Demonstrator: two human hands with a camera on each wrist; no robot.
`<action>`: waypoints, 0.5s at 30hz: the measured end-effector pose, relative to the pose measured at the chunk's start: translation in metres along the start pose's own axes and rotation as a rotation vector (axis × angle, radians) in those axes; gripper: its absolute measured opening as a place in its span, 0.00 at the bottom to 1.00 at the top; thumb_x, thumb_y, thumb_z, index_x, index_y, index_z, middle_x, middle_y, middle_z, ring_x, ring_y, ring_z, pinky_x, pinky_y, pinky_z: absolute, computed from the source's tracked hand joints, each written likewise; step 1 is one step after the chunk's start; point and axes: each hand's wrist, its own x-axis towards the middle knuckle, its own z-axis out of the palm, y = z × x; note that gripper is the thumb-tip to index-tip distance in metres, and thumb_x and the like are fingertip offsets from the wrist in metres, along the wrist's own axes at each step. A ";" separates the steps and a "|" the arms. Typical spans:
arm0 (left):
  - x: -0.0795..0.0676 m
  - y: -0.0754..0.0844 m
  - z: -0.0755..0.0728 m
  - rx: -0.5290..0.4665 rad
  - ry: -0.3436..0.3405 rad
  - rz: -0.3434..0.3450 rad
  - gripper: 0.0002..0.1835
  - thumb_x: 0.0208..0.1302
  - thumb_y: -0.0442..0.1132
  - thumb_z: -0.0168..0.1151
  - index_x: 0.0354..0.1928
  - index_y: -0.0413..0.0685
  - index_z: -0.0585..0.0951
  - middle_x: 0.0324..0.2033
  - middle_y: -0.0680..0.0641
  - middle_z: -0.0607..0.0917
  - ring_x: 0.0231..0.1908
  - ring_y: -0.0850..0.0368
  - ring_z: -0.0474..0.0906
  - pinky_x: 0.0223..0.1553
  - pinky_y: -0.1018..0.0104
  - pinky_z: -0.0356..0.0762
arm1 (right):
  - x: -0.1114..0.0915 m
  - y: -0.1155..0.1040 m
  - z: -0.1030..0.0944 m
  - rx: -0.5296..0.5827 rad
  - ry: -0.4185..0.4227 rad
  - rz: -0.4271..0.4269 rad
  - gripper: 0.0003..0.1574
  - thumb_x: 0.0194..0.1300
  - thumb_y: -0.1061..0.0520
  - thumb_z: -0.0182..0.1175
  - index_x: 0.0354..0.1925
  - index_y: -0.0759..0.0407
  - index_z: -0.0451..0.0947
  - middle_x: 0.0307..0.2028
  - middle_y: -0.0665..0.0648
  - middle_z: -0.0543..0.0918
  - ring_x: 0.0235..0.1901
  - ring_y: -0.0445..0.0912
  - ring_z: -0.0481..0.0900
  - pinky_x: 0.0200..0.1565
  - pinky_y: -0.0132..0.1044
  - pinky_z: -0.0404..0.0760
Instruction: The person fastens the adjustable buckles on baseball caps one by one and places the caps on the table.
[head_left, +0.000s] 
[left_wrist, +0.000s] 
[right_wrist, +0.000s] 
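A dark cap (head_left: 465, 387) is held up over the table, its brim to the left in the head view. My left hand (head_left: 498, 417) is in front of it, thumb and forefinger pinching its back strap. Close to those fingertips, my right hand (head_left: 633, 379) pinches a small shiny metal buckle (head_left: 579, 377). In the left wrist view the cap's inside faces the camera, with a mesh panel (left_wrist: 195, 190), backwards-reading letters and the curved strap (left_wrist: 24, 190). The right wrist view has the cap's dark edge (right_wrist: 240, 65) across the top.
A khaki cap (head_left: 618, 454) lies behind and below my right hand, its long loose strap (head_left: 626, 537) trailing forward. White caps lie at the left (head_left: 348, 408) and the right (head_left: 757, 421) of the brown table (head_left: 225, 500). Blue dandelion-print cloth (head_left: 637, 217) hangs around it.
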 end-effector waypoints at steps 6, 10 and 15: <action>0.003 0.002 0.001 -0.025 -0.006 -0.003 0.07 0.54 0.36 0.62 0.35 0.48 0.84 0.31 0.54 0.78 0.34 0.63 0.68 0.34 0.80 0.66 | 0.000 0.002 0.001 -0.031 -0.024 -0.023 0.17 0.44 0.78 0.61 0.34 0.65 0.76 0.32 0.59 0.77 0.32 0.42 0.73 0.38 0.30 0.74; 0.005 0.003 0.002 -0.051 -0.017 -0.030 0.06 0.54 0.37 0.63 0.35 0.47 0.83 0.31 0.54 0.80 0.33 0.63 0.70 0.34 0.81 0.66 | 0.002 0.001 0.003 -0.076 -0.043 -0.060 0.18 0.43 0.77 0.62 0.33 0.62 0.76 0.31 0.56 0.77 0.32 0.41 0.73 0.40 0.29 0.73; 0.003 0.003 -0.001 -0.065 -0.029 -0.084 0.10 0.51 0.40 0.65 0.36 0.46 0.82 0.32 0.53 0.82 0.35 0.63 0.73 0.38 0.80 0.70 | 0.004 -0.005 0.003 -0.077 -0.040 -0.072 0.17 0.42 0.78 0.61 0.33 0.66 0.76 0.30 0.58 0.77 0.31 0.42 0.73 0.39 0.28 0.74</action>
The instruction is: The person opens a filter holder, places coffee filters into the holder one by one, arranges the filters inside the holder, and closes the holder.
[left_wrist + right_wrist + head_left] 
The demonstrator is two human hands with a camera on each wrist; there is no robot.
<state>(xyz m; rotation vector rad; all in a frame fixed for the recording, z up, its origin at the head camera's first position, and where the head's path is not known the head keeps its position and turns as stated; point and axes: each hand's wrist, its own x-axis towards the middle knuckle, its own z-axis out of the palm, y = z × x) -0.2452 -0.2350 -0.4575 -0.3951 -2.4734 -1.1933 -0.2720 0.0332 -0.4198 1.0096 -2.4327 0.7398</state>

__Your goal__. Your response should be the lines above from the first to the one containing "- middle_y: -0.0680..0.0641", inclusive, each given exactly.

__Written response__.
Demonstrator: two human hands with a camera on each wrist; no robot.
`<action>`: waypoints, 0.5s at 30hz: the measured end-effector pose, relative to the pose measured at the chunk's start: translation in metres along the start pose's own axes and rotation as a rotation vector (axis × angle, radians) in those axes; gripper: its absolute measured opening as a place in its span, 0.00 at the bottom to 1.00 at the top; thumb_x, thumb_y, thumb_z, index_x, index_y, index_z, middle_x, middle_y, middle_z, ring_x, ring_y, ring_z, pinky_x, pinky_y, pinky_z: absolute, computed from the source's tracked hand joints, each written likewise; step 1 is one step after the chunk's start; point and axes: each hand's wrist, its own x-axis towards the middle knuckle, its own z-axis out of the palm, y = z × x; note that gripper is the thumb-tip to index-tip distance in metres, and thumb_x and the like are fingertip offsets from the wrist in metres, along the wrist's own axes at each step. A ";" separates the steps and a "|" the arms. Typical spans:
arm0 (left):
  - x: -0.0795..0.0676 m
  - y: -0.0754..0.0844 m
  - z: -0.0755..0.0728 m
  - rx: -0.5290..0.4665 rad
  - ry: -0.3436..0.3405 rad
  - rz: -0.3434..0.3450 rad
  - gripper: 0.0002..0.1835
  - thumb_x: 0.0208..0.1302
  - thumb_y: -0.0442..0.1132
  - thumb_z: -0.0168..0.1151
  - index_x: 0.0354..0.1928
  - index_y: -0.0413..0.0685
  - index_z: -0.0585..0.0951
  - middle_x: 0.0324..0.2033
  - middle_y: -0.0680..0.0641

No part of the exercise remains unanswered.